> SUPPLIED INFORMATION
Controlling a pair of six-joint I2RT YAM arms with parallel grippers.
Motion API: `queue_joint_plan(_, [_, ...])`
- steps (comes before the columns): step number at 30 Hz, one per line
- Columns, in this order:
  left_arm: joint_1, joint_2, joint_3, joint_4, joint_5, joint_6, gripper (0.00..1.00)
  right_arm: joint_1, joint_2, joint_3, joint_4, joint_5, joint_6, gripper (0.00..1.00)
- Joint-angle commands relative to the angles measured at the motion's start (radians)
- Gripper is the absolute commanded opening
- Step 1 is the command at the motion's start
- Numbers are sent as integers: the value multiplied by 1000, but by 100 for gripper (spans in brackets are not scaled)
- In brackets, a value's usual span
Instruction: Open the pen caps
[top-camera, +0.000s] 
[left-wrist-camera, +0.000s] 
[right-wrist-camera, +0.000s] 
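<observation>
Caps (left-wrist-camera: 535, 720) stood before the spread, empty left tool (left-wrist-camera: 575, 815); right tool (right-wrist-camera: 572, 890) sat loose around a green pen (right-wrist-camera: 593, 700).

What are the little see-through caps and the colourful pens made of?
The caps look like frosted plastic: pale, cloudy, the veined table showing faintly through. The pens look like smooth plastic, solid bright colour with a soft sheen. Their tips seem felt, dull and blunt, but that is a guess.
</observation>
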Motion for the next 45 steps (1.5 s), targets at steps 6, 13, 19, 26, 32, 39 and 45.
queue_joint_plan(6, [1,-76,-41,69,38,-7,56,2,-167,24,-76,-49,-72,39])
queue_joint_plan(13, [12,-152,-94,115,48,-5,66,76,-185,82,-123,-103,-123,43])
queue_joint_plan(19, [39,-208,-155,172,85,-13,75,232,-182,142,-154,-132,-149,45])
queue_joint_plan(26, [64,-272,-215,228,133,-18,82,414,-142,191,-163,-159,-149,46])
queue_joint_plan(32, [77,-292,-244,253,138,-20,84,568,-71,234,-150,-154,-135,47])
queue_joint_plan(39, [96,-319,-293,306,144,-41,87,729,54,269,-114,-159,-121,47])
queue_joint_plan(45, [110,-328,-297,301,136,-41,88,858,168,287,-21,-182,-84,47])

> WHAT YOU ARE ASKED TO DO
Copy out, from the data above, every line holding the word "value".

> EXERCISE OUTPUT
- Numbers are sent as integers: the value multiplied by 1000, but by 100 for gripper (spans in brackets are not scaled)
- In brackets, a value's usual span

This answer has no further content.